Another note on the volatility of THCA - someday the cartels will realize that dogs can't find THCA. THCA might be the next ice.

 

[SkyHighLer]

"Legal status
THCA is not scheduled by the United Nations' Convention on Psychotropic Substances.

United States
THCA is not scheduled at the federal level in the United States, but it is possible that THCA could legally be considered an analog of THC and sales or possession could potentially be prosecuted under the Federal Analogue Act.

There is also a practical legal issue of potential THC contamination of THCA which should be considered. As mentioned above, THCA decarboxylates to form THC, a Schedule I controlled substance. As such it is somewhat unlikely that any sample of THCA which may be analytically tested will not contain a quantifiable amount of THC, especially if the sampled product was retained at temperatures conducive to decarboxylation. This makes it likely that possession of THCA could get someone prosecuted for possession of THC due to contamination of the THCA with THC."
https://en.wikipedia.org/wiki/Tetrahydrocannabinolic_acid#Legal_status

My sample of 99.997% THC-A doesn't appear to be rapidly decarbing at 80F+ temps. Shouldn't the 'dust' in the jar be getting gooey and amber colored?

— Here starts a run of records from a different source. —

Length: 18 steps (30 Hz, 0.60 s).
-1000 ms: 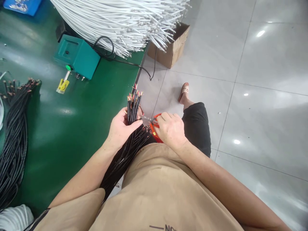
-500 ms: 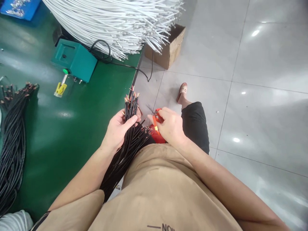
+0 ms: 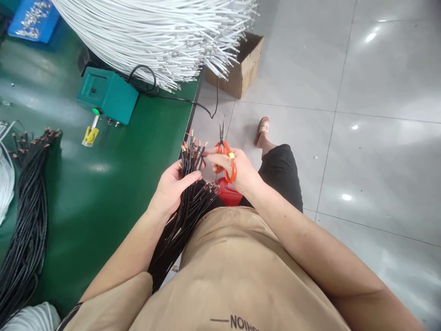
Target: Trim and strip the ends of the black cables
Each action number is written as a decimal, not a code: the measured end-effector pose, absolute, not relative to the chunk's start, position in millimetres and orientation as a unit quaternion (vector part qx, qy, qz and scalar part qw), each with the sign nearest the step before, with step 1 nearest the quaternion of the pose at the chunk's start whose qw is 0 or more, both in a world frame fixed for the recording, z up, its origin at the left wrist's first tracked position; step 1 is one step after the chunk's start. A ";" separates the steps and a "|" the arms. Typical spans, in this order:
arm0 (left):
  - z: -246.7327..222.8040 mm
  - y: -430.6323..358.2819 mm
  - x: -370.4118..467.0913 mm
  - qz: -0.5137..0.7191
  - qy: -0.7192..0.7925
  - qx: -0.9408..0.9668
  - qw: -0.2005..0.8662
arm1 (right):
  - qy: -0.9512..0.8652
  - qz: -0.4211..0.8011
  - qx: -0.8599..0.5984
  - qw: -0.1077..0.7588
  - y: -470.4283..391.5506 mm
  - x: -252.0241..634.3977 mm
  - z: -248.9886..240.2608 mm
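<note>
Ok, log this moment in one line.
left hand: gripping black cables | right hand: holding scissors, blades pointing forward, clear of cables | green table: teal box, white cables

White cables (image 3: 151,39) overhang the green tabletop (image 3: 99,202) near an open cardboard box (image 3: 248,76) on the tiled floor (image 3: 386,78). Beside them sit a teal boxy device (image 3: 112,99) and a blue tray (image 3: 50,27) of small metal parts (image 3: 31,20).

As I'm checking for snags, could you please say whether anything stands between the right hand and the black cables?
Nothing visible does: the right hand is right at the black cables, with its scissors pointing forward beside them.
</note>
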<state>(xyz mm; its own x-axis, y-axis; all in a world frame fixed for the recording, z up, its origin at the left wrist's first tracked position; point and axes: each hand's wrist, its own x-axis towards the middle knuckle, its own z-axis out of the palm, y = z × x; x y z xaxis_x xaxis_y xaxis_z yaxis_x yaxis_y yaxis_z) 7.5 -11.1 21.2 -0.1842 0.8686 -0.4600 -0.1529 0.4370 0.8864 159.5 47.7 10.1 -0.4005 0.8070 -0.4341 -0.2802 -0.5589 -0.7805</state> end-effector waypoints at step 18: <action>21.0 -12.2 5.6 0.443 0.630 0.279 0.573 | -0.328 0.720 -0.465 0.396 44.0 156.0 13.0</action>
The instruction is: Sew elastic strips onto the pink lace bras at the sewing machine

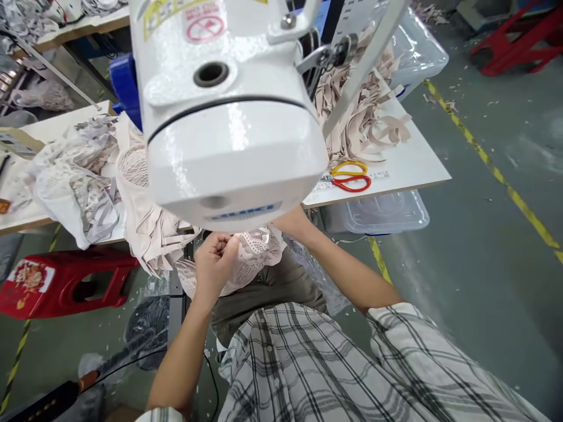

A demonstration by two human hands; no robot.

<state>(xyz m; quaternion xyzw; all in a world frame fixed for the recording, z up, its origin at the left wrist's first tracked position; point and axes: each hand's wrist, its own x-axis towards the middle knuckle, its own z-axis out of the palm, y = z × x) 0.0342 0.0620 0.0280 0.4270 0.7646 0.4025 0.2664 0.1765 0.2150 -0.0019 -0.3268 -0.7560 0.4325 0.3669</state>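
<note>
My left hand (215, 261) is closed on the near edge of a pale pink lace garment piece (257, 255), thumb and bent fingers pinching the fabric. Part of the lace hangs down over my lap. The white head of a sewing machine (237, 158) looms just above and in front of my hands and hides the needle area. Only the wrist and back of my right hand (292, 223) show, at the lace's right side; its fingers are behind the machine head.
Pink cut strips (365, 117) lie on the table's right side near yellow-and-red-handled scissors (350, 176). More pink garment pieces (145, 217) drape over the left edge beside white lace fabric (74, 176). A red stool (70, 281) and a clear plastic bin (387, 212) stand lower down.
</note>
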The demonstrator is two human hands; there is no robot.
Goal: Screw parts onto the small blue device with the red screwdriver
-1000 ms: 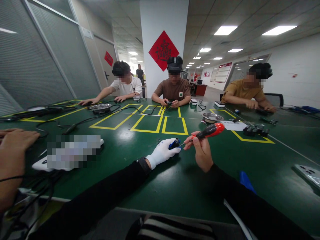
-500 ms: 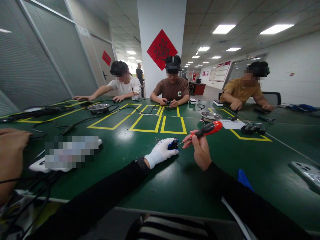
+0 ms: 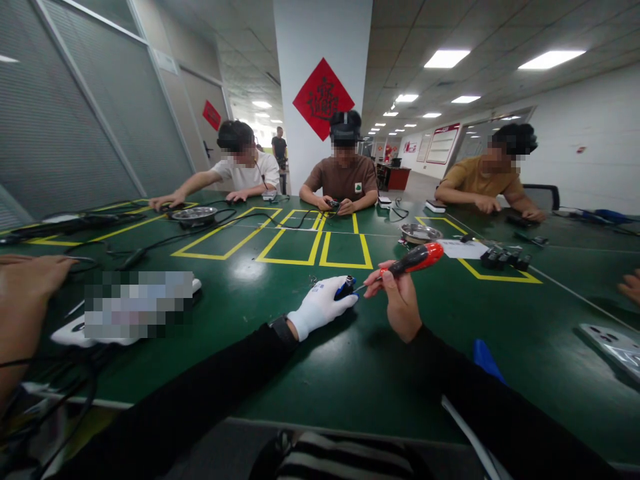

Thanks for taking a look at the synthesis formulas, I've never come across what I believed to be real synthetic THC, just assumed it must be too demanding in knowledge, resources, or patience. Interesting link brother, written by a water brother indeed, lol.

 

[G.O. Joe]

When I isolated THCA years ago by acid/base extraction, it was left on a plate next to a window for many weeks and if any THCA changed, it was to CBNA and some probably did. All of the federal and probably state laws that specifically name cannabinoids never mention the acidic forms. If it's natural acid it's marihuana though. And there is

tetrahydrocannabinols naturally contained in a plant of the genus Cannabis (cannabis plant), as well as synthetic equivalents of the substances contained in the cannabis plant, or in the resinous extractives of such plant, and/or synthetic substances, derivatives, and their isomers with similar chemical structure and pharmacological activity to those substances contained in the plant,

DEA has tried in sneaky ways to use that to make hemp illegal and also add new wording, they also tried to add cannabinol and cannabidiol by name as a new entry for extract in 2011. In other words a random judge would be likely to rule that synthetic THCA-A and B are tetrahydrocannabinols.

Stranger, more obscure, less interesting legal detail: hash and hash oil are not hash or hash oil, for the purposes of federal sentencing, unless either CBD or CBC is present.